Classification of Algorithms

An algorithm that produces the right answer is not, by itself, good enough. If it would take a billion years to finish, it is useless in practice no matter how correct it is. Algorithmic complexity is the study of how the resources an algorithm needs — chiefly time — grow as its input grows, and the resulting classification of algorithms is one of the most practically important ideas in the whole course. It draws a series of lines: between problems that are computable and those that are not; among computable problems, between those that are tractable (efficiently solvable) and those that are intractable (solvable only at impractical cost); and, at the heart of it all, the famous classes P, NP and NP-complete, whose relationship is the most celebrated open question in computer science. Mastering this classification tells you which problems to attack head-on, and which demand a cleverer, more pragmatic response.

Spec Mapping

This lesson addresses the Theory of Computation strand of the AQA A-Level Computer Science specification (7517), in the area concerned with classifying algorithms by complexity (around section 4.4.4, building on the algorithmic-efficiency work of section 4.3). You are expected to understand orders of complexity expressed in Big-O notation — from $O(1)$ through logarithmic, linear, $O(n \log n)$ , polynomial, exponential and factorial $O(n!)$ ; to distinguish polynomial from exponential growth and hence tractable from intractable problems; to understand, at A-Level depth, the complexity classes P, NP and NP-complete, the meaning of "verifiable in polynomial time", and the open question of whether P = NP; and to explain why this classification matters for real problem solving. The treatment below is descriptive rather than a verbatim quotation of the specification.

Orders of Complexity

Big-O notation captures the dominant growth rate of an algorithm's running time as the input size $n$ becomes large, ignoring constant factors and lower-order terms (because for large $n$ those are swamped by the leading term). The standard orders, from best to worst, are:

Order	Name	Behaviour as $n$ grows	Typical example
$O(1)$	Constant	Unaffected by input size	Array index lookup; pushing onto a stack
$O(\log n)$	Logarithmic	Grows very slowly; doubling $n$ adds a constant	Binary search on a sorted array
$O(n)$	Linear	Doubling $n$ doubles the work	Linear search; one pass over a list
$O(n \log n)$	Linearithmic	Slightly worse than linear	Merge sort; quicksort (average case)
$O(n^2)$	Quadratic	Doubling $n$ quadruples the work	Bubble sort; comparing all pairs
$O(n^3)$	Cubic	Doubling $n$ multiplies work by 8	Naive matrix multiplication
$O(2^n)$	Exponential	Adding one to $n$ doubles the work	Trying every subset; naive Boolean satisfiability
$O(n!)$	Factorial	Grows faster than any exponential	Trying every permutation; brute-force Travelling Salesman

The orders $O(1)$ to $O(n^k)$ (any fixed power $k$ ) are the polynomial orders; $O(2^n)$ and $O(n!)$ are the super-polynomial orders. That single dividing line — polynomial versus super-polynomial — is the most consequential boundary in the entire lesson, for reasons the next table makes brutally clear.

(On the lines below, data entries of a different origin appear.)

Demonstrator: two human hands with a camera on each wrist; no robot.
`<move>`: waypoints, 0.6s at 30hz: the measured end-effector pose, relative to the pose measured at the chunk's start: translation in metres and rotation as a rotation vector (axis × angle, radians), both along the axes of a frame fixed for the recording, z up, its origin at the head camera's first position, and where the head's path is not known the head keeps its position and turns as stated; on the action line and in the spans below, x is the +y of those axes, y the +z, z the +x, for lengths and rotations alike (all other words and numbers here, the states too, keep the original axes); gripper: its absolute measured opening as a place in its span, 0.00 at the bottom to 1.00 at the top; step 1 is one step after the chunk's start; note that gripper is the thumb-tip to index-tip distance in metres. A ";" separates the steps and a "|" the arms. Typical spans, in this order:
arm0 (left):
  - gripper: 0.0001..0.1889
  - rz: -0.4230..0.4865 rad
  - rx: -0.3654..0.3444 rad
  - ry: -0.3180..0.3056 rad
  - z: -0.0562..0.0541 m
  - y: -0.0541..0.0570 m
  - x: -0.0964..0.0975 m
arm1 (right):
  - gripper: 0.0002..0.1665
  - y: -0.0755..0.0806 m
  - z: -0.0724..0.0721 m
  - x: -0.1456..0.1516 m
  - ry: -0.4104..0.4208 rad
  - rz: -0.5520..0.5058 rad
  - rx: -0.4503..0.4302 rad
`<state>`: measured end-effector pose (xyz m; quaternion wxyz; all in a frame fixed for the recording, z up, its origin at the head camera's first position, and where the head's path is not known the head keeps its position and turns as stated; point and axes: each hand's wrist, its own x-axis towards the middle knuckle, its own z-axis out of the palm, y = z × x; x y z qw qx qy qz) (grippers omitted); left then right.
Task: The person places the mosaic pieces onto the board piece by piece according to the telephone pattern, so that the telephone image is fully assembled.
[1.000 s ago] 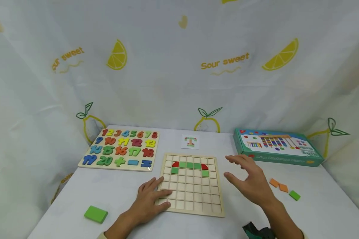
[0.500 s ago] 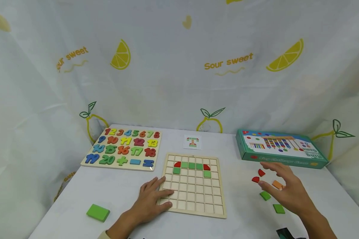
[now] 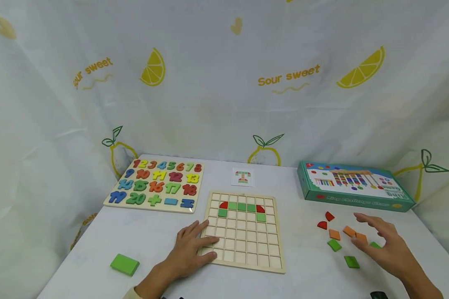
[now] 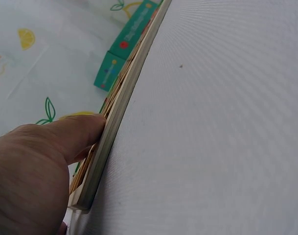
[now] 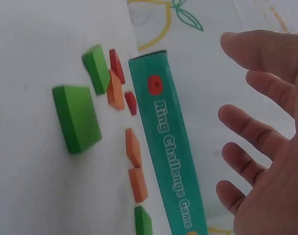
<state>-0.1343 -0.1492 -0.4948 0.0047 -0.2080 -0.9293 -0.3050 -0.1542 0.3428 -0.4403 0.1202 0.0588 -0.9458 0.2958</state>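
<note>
My L hand (image 3: 188,253) rests on the L side of the grid board (image 3: 243,234), fingers spread apart, thumb at the near L corner; the L wrist view has a digit touching the wooden edge. Board lies flat on the desk (image 3: 307,249), approx. mid-view. In its 2nd row from the far side: a red quarter pc (image 3: 223,205), 3 green tiles (image 3: 241,207), another red pc; 1 more green tile sits under each red end.

My R hand (image 3: 391,247) hangs over the R part of the desk w/ fingers apart, thumb well away from the rest. Loose pcs near it: 2 red quarters (image 3: 329,216), 3 orange squares (image 3: 334,234), 3 green squares (image 3: 351,262), 1 of those partly hidden behind my R hand in the head view. The thumb overlaps an orange one there; R wrist cam shows my fingers clear of the pcs.

Behind them, the green "Ring Challenge Game" box (image 3: 359,201). Pattern card (image 3: 243,177) lies just beyond the board, number puzzle (image 3: 149,207) to its far L, green block (image 3: 125,264) L of my L hand.
</note>
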 end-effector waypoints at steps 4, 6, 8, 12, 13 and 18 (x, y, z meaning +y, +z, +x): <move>0.21 0.001 -0.007 -0.005 0.000 -0.001 0.001 | 0.41 -0.011 -0.004 0.017 -0.032 -0.004 -0.055; 0.21 -0.002 -0.007 -0.006 -0.001 -0.001 0.002 | 0.42 -0.015 -0.006 0.025 -0.050 -0.009 -0.094; 0.21 -0.008 -0.004 -0.005 -0.002 -0.002 0.001 | 0.43 -0.020 -0.008 0.031 -0.058 -0.014 -0.130; 0.22 -0.009 0.004 -0.005 -0.003 -0.002 0.001 | 0.44 -0.030 -0.012 0.041 -0.069 -0.018 -0.182; 0.22 -0.010 0.005 -0.004 -0.003 -0.002 0.001 | 0.44 -0.032 -0.013 0.042 -0.067 -0.016 -0.189; 0.21 -0.001 0.007 0.000 -0.001 0.001 0.001 | 0.41 -0.040 -0.017 0.047 -0.053 0.012 -0.214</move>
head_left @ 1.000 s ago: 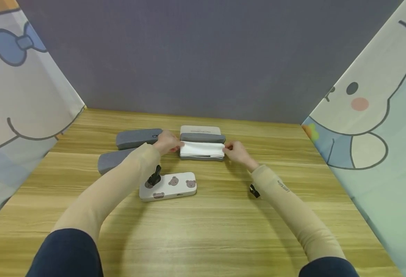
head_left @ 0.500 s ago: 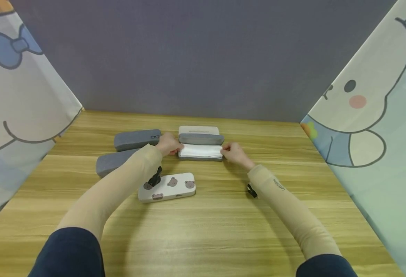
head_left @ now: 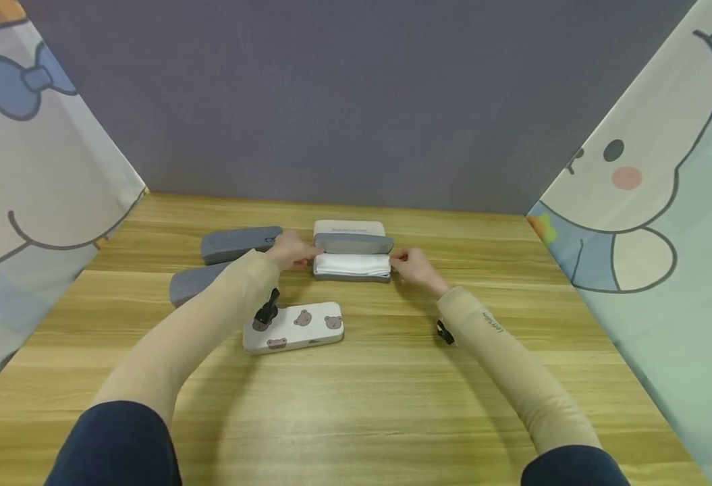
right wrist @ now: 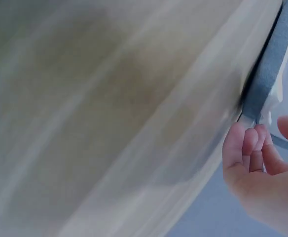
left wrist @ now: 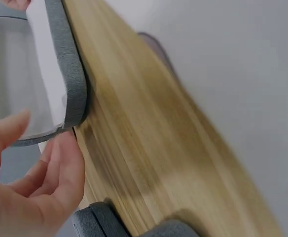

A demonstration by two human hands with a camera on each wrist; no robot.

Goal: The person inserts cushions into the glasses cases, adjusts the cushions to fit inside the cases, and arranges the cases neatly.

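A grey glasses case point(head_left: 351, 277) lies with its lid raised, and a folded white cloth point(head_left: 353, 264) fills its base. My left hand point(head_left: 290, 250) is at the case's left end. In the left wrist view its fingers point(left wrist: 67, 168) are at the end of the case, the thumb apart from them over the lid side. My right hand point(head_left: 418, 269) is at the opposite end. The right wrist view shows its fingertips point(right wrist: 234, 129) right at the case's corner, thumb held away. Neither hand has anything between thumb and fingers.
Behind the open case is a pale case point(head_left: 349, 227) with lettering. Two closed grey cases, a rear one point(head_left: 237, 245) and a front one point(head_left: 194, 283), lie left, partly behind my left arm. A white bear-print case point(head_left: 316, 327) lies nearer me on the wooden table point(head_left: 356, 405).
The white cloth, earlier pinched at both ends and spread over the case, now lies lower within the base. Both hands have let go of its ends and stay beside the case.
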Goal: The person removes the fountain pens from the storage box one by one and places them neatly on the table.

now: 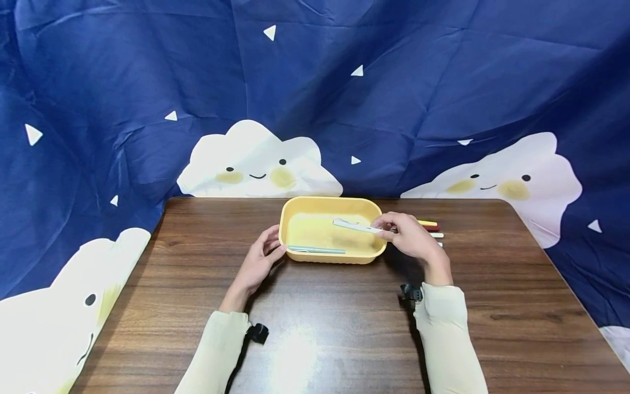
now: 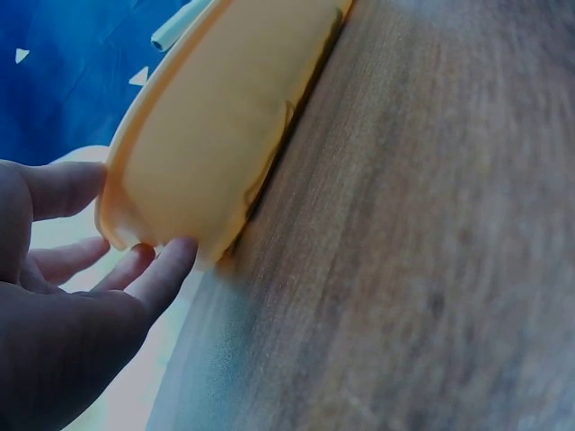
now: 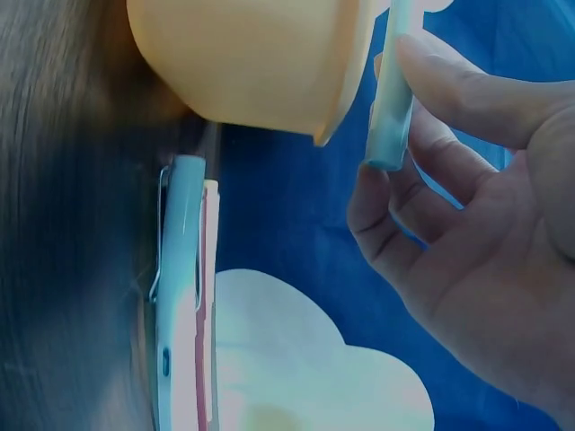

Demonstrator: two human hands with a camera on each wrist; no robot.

Polynomial versus Exponential Growth: a Worked Comparison

It is one thing to state that exponential growth is worse; it is far more persuasive to see the numbers. The table below shows the approximate number of basic operations each order requires for a handful of input sizes.

Order	$n = 5$	$n = 10$	$n = 20$	$n = 50$	$n = 100$
$O(\log n)$	~2	~3	~4	~6	~7
$O(n)$	5	10	20	50	100
$O(n \log n)$	~12	~33	~86	~282	~664
$O(n^2)$	25	100	400	2,500	10,000
$O(n^3)$	125	1,000	8,000	125,000	1,000,000
$O(2^n)$	32	1,024	~1.05 × 10⁶	~1.13 × 10¹⁵	~1.27 × 10³⁰
$O(n!)$	120	~3.6 × 10⁶	~2.4 × 10¹⁸	~3 × 10⁶⁴	~9.3 × 10¹⁵⁷

Read across the bottom two rows and the point lands with force. At $n = 50$ a cubic algorithm needs a mere 125,000 operations — trivial for a modern processor doing billions of operations a second. But an $O(2^n)$ algorithm at $n = 50$ already needs about $10^{15}$ operations (days of computation), and the factorial row at $n = 50$ reaches $\sim 3 \times 10^{64}$ — vastly more operations than there are atoms in the Earth. The decisive contrast is in how the orders respond to a bigger input: making $n$ ten times larger multiplies the work of an $O(n^3)$ algorithm by a fixed factor of $1{,}000$ , but adding just ten to the input of an $O(2^n)$ algorithm multiplies its work by roughly $1{,}000$ as well — exponential growth punishes every single increment. This is exactly why the polynomial / exponential boundary is taken as the dividing line between feasible and infeasible.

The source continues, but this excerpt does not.